By hierarchical classification and grouping based on the physicochemical composition and the microbial loads, three main groups of cassava starters were distinguished. The clustering of the three cassava starters from the region of Grands Ponts in the same group reflects shared know-how and procedures of local producers.
Outcomes demonstrate that cassava starters in Grand-Lahou, Jacqueville and Dabou have similar physicochemical and microbiological characteristics.
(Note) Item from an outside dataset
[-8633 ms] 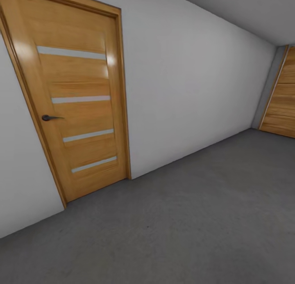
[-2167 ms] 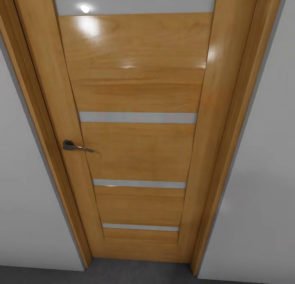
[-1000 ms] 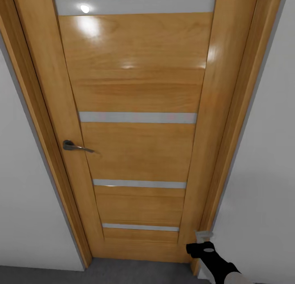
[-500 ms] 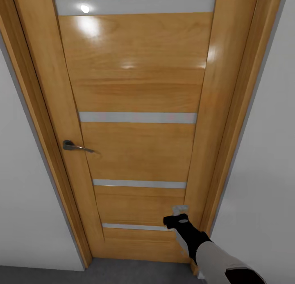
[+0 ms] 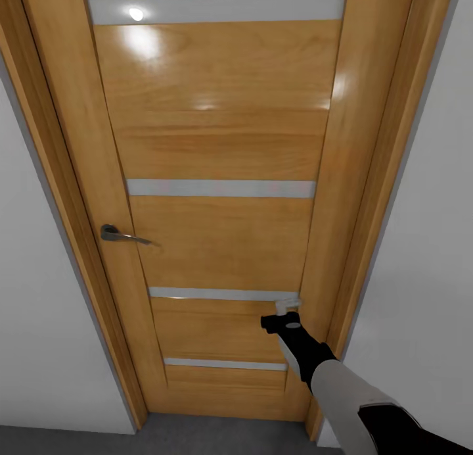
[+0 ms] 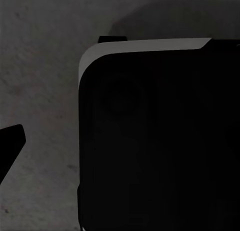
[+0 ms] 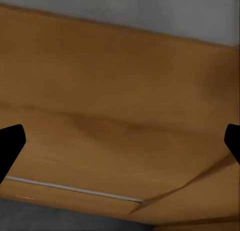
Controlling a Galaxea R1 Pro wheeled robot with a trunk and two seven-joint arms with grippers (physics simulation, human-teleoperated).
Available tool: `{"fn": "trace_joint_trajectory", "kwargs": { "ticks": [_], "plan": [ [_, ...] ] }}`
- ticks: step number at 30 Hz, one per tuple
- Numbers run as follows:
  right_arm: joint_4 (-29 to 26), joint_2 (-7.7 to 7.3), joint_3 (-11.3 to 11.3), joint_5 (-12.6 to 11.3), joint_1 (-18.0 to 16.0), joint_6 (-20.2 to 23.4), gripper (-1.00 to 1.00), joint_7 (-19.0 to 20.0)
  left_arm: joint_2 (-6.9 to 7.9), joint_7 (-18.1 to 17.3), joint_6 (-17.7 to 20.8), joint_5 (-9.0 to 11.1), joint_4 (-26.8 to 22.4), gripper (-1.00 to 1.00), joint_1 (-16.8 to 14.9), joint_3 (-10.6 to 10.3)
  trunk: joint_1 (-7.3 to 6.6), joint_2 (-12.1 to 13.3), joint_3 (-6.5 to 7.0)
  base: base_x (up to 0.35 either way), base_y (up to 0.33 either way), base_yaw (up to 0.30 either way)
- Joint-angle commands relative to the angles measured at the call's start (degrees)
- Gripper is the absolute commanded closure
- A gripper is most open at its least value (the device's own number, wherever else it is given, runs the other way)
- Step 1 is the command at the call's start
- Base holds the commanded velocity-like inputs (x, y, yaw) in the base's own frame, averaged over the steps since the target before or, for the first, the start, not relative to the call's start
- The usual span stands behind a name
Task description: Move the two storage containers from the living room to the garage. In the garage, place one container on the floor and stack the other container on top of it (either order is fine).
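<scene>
With spread fingers, right claw against door

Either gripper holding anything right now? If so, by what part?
Nothing is held. The right gripper is open and empty, raised in front of the wooden door. The left gripper's fingertip points at grey floor, nothing between its fingers.

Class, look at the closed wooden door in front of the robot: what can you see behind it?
Nothing. The door is shut in its frame, so whatever lies behind is hidden. In front of it, the right gripper is raised near its hinge-side edge, away from the handle.
</scene>
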Motion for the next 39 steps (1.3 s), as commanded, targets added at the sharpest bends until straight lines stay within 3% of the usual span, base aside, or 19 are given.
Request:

These cassava starters seem to have best characteristics compare with those made in the production zones of Yamoussoukro and Abidjan. This study highlights different know-how and procedures to cassava starter production in the largest attiéké production zones of Côte d’Ivoire. Cassava starters in Grand-Lahou, Jacqueville and Dabou should indubitably have good trend to fermenting cassava dough for attiéké with good quality. In perspectives, others works on the link between those cassava starters and fermented cassava dough quality and also attiéké specificity would be welcome.
Conflict of interest
No conflict of interest declared
The authors extend their sincere thanks to the Programme d’Appui Stratégique à la Recherche Scientifique (PASRES N° 98) and to the Fonds Interprofessionnel pour la Recherche et le Conseil Agricole (CSRS/FIRCA_IG Contrat n° 003/CS/PPAAO/2013) for the financing of this work. They also acknowledge all attiéké producers of the study sites for their willingness to participate freely in the study. Finally, they warmly thank Dr Jasmina Saric, Head of the CSRS Projects and Publications Support Unit for reviewing the manuscript.